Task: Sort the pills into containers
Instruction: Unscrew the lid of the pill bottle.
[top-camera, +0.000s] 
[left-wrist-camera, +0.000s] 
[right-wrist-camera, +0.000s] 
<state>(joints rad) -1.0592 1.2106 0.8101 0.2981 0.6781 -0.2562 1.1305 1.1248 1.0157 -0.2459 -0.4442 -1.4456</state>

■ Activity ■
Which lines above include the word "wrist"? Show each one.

■ Exercise result ■
[left-wrist-camera, +0.000s] 
[right-wrist-camera, +0.000s] 

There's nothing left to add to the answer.